> [TASK REQUIREMENTS] Every line of the data that includes "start" should be copied out.

——

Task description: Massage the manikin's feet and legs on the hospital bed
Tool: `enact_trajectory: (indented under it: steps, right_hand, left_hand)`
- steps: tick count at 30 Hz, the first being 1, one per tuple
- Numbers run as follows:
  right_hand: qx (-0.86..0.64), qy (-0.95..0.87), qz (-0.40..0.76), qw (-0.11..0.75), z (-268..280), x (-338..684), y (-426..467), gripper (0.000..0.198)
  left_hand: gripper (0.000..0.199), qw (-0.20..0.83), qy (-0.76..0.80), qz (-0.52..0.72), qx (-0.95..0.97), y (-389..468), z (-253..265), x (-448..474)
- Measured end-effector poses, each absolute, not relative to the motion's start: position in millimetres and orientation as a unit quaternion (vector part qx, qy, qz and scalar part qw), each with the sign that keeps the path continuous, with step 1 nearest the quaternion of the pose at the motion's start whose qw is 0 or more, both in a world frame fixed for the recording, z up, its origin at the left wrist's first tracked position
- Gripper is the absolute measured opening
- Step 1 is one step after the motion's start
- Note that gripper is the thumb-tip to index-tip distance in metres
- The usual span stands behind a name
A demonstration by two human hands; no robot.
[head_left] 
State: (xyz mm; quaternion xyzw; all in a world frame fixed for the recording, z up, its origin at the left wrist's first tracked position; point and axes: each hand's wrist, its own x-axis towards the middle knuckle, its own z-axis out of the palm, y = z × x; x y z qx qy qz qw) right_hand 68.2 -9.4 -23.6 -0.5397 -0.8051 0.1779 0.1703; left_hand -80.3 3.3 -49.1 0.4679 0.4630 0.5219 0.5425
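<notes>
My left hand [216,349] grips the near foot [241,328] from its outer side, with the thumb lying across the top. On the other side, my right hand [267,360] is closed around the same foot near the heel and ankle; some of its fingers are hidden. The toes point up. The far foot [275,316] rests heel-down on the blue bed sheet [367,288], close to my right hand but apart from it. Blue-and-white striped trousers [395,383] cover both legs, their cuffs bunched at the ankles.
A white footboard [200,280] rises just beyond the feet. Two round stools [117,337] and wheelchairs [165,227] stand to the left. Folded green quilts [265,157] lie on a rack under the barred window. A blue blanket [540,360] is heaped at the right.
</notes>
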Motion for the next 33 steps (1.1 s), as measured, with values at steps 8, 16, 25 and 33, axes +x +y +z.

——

> [SOLUTION FOR THIS EXERCISE]
- Measured end-effector poses, each absolute, not relative to the motion's start: position in millimetres and orientation as a unit quaternion (vector part qx, qy, qz and scalar part qw), each with the sign that keeps the path continuous, with step 1 nearest the quaternion of the pose at the motion's start whose qw is 0 or more, both in a world frame fixed for the recording, z up, its origin at the left wrist's first tracked position
- Step 1 is one step after the motion's start

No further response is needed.